Are Interoperability Demos a Hoax?
A leading commentator on the storage industry recently wrote that interoperability demonstrations such as those staged at Storage Networking World (SNW) conferences have little practical value for customers. After SAN management issues, interoperability is still the second leading concern for end users of shared storage technologies, and although showcase interoperability demonstrations express a high degree of cooperation between vendors, things are often quite different on a customer site when Product A has difficulty working with Product B.
As the poet T.S. Elliot wrote, between the idea and the reality falls the shadow. Between the ideal of harmonious and seamless interoperability and the reality of product compatibility conflicts, there are often long and dark shadows that unfortunately fall on vendors and customers alike. But are interoperability demonstrations really a hoax, perpetrated by unscrupulous vendors to deceive gullible end users, or are interoperability issues an inevitable consequence of a new technology halfway on its road to maturity?
The sad fact is there's almost always a bit of fraud on the part of a few vendors as well as sincere commitment by many others when it comes to showcase interoperability demonstrations. Generally, however, vendors with hidden or open competitive agendas do not fair well in interoperability demos and are forced to either adopt the culture of peer cooperation or withdraw from these events. Since interoperability demonstrations require a commitment of valuable assets and technical expertise, the vast majority of participants attempt to leverage the events to identify actual interoperability issues and to highlight their commitment to open systems.
SNIA's Interoperability Committee Spurs Evolution of Demos
Most vendors recognize that continued interoperability problems are retarding the widespread adoption of SANs, particularly by mid-tier enterprises. Several years ago, this recognition resulted in the creation of the Storage Networking Industry Association (SNIA) Interoperability Committee, which I previously co-chaired with Sheila Childs of Legato.
The Interoperability Committee has evolved over time and is now responsible for showcase interoperability demonstrations, interoperability events at the SNIA Technology Center in Colorado Springs, and the Interoperability Committee Test Compliance program that is providing standards-compliance test suites for new technologies such as iSCSI. The initial showcase interop demos were fairly small, with fewer than a dozen vendors participating.
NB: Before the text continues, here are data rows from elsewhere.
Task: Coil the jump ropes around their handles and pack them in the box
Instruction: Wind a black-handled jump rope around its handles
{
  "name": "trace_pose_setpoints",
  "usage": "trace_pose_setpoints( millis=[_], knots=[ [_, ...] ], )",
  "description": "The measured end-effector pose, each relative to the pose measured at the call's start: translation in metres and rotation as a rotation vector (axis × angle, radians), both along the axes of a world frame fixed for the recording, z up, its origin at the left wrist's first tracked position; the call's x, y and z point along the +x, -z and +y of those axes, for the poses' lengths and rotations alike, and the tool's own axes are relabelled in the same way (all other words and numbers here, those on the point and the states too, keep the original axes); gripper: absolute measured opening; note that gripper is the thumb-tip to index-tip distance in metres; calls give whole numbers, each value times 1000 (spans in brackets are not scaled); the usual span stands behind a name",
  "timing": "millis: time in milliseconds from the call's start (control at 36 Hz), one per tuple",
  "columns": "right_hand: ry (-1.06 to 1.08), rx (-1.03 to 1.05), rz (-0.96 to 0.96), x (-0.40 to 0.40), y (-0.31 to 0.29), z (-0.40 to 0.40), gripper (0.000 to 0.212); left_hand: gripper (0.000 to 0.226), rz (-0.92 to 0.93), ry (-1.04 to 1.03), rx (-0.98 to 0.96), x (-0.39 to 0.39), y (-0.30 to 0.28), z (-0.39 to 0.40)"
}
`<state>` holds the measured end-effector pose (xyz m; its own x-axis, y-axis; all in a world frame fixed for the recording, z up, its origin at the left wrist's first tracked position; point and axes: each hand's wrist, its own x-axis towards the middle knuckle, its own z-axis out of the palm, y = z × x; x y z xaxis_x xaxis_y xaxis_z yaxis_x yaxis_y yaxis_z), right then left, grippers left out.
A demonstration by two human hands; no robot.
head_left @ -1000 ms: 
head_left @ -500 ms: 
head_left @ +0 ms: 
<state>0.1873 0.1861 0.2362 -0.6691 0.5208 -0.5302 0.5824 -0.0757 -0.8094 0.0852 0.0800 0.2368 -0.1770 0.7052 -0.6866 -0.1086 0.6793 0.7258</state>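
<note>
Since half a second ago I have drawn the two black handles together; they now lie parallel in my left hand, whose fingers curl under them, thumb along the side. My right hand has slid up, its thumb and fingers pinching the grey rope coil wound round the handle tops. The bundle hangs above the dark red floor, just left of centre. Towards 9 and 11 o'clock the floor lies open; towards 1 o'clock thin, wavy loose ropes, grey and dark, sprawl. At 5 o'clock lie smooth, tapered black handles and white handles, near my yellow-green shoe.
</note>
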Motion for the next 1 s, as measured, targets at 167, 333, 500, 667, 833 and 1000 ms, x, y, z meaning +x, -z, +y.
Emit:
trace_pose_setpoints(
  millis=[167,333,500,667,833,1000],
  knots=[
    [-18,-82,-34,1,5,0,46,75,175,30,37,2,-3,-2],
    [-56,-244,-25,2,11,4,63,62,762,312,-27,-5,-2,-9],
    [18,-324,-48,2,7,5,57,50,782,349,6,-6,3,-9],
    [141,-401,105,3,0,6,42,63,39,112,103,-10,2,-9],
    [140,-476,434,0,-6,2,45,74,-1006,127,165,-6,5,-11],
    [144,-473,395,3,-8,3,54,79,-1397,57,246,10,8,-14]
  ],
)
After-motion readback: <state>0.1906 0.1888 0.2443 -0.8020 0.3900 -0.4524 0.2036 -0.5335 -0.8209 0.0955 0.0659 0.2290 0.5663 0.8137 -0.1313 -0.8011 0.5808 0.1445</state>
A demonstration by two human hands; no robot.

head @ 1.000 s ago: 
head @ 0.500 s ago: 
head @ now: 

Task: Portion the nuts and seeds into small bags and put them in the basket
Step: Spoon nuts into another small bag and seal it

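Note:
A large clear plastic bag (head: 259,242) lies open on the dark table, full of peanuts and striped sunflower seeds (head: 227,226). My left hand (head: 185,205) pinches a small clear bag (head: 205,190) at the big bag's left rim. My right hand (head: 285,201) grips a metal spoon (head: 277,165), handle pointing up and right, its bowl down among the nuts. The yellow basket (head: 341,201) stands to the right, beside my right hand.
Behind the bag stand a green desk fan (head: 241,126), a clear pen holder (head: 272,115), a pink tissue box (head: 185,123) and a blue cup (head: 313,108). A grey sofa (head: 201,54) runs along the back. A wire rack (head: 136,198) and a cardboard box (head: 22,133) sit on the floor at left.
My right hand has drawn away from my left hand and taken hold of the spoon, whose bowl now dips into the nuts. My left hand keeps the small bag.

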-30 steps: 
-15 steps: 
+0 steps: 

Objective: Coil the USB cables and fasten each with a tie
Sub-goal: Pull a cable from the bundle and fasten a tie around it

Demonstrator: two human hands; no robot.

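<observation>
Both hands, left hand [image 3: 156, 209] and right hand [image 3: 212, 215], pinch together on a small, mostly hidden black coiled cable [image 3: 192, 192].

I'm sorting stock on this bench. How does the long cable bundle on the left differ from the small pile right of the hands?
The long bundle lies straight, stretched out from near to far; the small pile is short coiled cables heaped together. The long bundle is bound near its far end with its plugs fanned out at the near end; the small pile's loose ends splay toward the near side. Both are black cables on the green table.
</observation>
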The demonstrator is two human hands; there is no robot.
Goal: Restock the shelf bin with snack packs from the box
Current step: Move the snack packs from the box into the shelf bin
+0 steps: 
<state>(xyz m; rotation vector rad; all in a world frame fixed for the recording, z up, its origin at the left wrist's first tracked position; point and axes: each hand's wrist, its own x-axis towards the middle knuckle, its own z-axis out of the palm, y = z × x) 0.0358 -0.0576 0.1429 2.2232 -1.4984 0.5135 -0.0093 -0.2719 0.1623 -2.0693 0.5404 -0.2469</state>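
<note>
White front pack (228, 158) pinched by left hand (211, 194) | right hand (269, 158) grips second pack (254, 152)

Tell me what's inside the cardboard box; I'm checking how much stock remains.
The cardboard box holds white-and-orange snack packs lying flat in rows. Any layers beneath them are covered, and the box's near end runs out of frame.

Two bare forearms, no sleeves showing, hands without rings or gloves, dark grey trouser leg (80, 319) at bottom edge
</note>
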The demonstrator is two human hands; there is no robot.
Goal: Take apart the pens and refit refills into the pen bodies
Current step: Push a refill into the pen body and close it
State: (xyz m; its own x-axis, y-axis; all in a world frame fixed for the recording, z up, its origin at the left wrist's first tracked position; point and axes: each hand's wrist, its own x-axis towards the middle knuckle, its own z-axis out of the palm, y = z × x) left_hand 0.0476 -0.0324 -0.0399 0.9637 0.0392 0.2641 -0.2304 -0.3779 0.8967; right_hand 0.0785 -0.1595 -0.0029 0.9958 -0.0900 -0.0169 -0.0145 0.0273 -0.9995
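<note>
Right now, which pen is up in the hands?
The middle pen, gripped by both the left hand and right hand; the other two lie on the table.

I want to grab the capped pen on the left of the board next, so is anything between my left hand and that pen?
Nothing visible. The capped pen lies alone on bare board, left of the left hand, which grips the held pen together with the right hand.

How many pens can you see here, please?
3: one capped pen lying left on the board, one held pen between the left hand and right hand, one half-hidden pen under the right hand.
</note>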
Today’s SNW interop demonstrations are multi-million dollar affairs, with typically 40 or 50 vendors in various application-specific configurations.
Although interoperability demonstrations cannot duplicate all the permutations of products that a real customer may wish to deploy, they do force cooperation between various vendors that otherwise might not ever connect their products. Since participation is open, even small vendors have the opportunity to participate with mainstream vendors. In the normal course of vendor-sponsored interoperability qualification, by contrast, a small vendor may never see the interior of a major vendor’s qualification lab.
Likewise, although Fibre Channel switch vendors do intensive testing of other vendors’ switches for competitive reasons, showcase interoperability events encourage them to stage multi-vendor configurations in the open. Whether a customer is a single-vendor shop or has inherited an eclectic mix of equipment through mergers or acquisitions, the interoperability being shown at a conference or trade show is at least a guideline for what products have actually worked together.